Milano, 17 nov. (askanews) - La distribuzione di milioni di dosi di vaccino contro il SARS-CoV-2 in tutto il mondo è una sfida epocale dal punto di vista della logistica. Quali sono i punti più critici lo ha spiegato ad askanews un esperto del settore Luca Lanini, professore di Logistica e Supply Chain Management all'università Cattolica del Sacro Cuore di Piacenza.

"Grandi volumi in poco tempo e capillari sul territorio è per definizione una sfida logistica, se poi aggiungiamo la deperibilità del prodotto e temi ancora poco citati come la security, la sicurezza, la necessità di accompagnarlo con guardie giurate, l'esercito, la protezione dei centri di smistamento, è un elemento complicato", ha detto.

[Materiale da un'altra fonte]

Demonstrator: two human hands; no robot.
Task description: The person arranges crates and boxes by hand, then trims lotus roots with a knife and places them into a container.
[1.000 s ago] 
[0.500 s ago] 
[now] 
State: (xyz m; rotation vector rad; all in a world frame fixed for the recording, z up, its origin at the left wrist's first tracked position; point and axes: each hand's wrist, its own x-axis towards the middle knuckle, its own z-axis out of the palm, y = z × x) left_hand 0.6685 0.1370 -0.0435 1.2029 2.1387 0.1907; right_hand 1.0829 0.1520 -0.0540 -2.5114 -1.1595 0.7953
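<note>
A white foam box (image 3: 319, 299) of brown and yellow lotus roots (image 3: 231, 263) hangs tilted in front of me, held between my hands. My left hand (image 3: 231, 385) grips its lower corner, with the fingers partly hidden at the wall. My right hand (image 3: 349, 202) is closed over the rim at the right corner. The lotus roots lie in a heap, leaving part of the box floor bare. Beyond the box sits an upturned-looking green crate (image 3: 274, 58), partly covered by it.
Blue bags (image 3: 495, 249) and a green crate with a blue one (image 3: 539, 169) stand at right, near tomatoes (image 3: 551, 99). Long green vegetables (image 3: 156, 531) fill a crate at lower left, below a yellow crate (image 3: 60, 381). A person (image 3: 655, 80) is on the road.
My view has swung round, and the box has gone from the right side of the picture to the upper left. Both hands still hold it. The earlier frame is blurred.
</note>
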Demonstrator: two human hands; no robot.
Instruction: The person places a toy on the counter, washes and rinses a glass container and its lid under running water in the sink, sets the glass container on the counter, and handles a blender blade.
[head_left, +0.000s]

Ancor più nel caso di Pfizer/BioNtech il cui vaccino deve essere conservato a temperature molto basse, - 70 gradi. Non rompere la catena del freddo è vitale, e complicato. Pfizer ha detto che fornirà dei piccoli box refrigerati con ghiaccio secco con all'interno 4.785 dosi che vanno aperti il meno possibile. Questo box semplifica ma non risolve, anzi pone altri problemi.

"Il punto delicato è questo luogo di smistamento, alla fine di questa già importante catena logistica da costruire. Dove sarà? "Se deve arrivare un box da 4.785 dosi, l'ospedale deve fare quei vaccini in due giorni; ma deve farli altrimenti finiamo nel 2021. Vanno fatti velocemente. Probabilmente direbbe 'me ne porti solo 100 flaconi', ma allora creo una rottura di carico. E dove li metto questi 100 che devono stare a meno 70?".

Servono dunque punti di somministrazione dedicati perché "il problema è l'ultimo miglio: io mi fermerei a 200 punti di somministrazione, la vedo difficile arrivare ai mille punti suggeriti in prima battuta dal commissario (Domenico Arcuri ndr) perché al momento non ci sono gli strumenti, le tecnologie e il numero di box più piccoli per spacchettare".

Altra soluzione infatti sarebbe l'ideazione di box refrigerati più piccoli, ma vanno appunto inventati e costruiti per gennaio. Una sfida complicatissima che diventa impossibile per Paesi non industrializzati e ricchi come lo è l'Italia, per i quali le difficoltà logistiche rendono l'arrivo di un vaccino con queste necessità un miraggio.